Pietrzak played tennis all four years at Narragansett and became known for her defensive style of play.
“The called me the human backboard. I never hit winners. That wasn’t really my style, but I definitely could get to the ball,” Pietrzak said. “Singles is definitely more of my style of game because you don’t have to come up to the net much, so I just hung out at the back and just got everything back until I wore them down. I loved it.”
Now, Pietrzak most often plays pickup tennis, either with her boyfriend, Dennis Callahan, who also works in Division Newport’s Sensors and Sonar Systems Department, at the courts near their apartment, the clay courts at Naval Station Newport or on the grass courts at the International Tennis Hall of Fame in Newport. She also plays in a mixed-doubles league with her father, Ken Pietrzak, an Undersea Warfare Combat and C2 Systems Integration technical warrant holder (NAVSEA 05N).
For the family, that is the beauty of the sport. No matter how old or young, fast or slow, tennis provides an outlet for both creativity and competition.
“You can play it your whole life. After a while, you may not be as quick, but you can be a little more devious and be better at shot placements,” Sutherland said. “It’s a great sport.”
NUWC Newport is a shore command of the U.S. Navy within the Naval Sea Systems Command, which engineers, builds and supports America’s fleet of ships and combat systems. NUWC Newport provides research, development, test and evaluation, engineering and fleet support for submarines, autonomous underwater systems, undersea offensive and defensive weapons systems, and countermeasures associated with undersea warfare.

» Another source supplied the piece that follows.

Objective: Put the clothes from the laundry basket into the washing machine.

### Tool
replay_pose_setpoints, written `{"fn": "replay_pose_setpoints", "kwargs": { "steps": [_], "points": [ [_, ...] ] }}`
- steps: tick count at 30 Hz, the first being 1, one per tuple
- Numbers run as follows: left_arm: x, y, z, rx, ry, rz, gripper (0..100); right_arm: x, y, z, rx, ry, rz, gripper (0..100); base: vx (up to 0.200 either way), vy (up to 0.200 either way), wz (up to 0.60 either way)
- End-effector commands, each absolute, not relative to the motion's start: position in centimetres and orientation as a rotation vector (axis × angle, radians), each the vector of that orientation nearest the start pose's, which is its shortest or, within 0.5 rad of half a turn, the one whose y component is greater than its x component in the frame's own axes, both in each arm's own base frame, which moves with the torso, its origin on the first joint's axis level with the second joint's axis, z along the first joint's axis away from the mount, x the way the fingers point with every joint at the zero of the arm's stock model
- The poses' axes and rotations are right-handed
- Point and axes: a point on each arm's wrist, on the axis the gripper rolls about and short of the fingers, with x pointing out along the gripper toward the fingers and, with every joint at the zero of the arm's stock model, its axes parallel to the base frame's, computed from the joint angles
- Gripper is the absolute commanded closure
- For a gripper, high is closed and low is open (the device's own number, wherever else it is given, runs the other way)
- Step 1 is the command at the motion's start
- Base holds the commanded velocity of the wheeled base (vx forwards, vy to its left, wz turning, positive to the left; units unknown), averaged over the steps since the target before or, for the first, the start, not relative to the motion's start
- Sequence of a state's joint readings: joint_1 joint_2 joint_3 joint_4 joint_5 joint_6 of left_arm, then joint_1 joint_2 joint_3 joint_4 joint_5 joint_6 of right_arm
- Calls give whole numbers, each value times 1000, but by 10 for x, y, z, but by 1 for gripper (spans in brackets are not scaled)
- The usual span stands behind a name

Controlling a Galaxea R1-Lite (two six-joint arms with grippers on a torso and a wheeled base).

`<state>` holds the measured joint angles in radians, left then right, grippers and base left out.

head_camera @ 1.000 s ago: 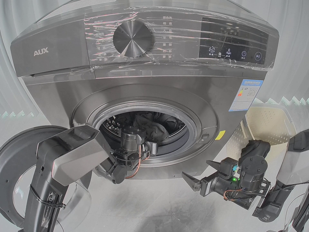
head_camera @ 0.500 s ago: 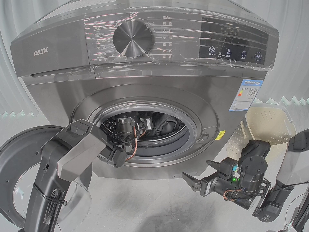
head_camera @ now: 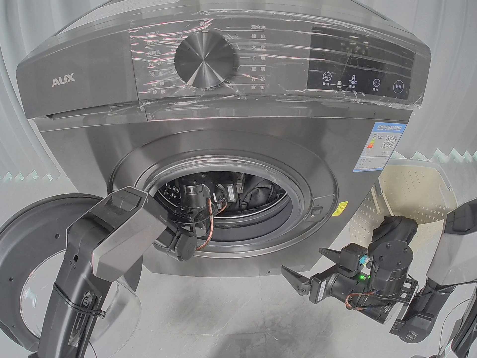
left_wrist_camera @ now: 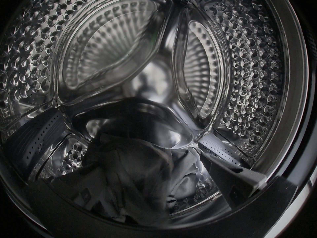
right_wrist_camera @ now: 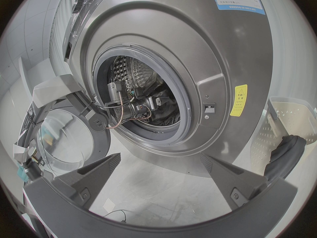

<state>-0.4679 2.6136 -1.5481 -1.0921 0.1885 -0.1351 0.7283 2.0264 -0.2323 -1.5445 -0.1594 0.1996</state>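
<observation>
The left gripper [left_wrist_camera: 148, 164] is pushing deeper into the washing machine [head_camera: 248, 140], jaws spread wide, holding nothing; the dark garment [left_wrist_camera: 128, 182] is lying at the drum's six o'clock, seemingly delivered.

1. You have one washing machine [head_camera: 223, 125], with one door [head_camera: 30, 244] and one dial [head_camera: 204, 59].
2. You have one laundry basket [head_camera: 412, 195].
3. You have one heap of dark clothes [left_wrist_camera: 132, 176]; the number of pieces in it cannot be told.
4. You have two end effectors: the left end effector [left_wrist_camera: 148, 184] and the right end effector [head_camera: 302, 259].
5. You have two stickers: one blue-and-white label [head_camera: 380, 146] and one yellow sticker [head_camera: 340, 208].
</observation>
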Motion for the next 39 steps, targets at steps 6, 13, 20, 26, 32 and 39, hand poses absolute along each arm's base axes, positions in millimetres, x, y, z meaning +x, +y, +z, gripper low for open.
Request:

Currently celebrating its 150th anniversary, NUWC Newport is the oldest warfare center in the country, tracing its heritage to the Naval Torpedo Station established on Goat Island in Newport Harbor in 1869. Commanded by Captain Michael Coughlin, NUWC Newport maintains major detachments in West Palm Beach, Florida, and Andros Island in the Bahamas, as well as test facilities at Seneca Lake and Fisher's Island, New York, Leesburg, Florida, and Dodge Pond, Connecticut.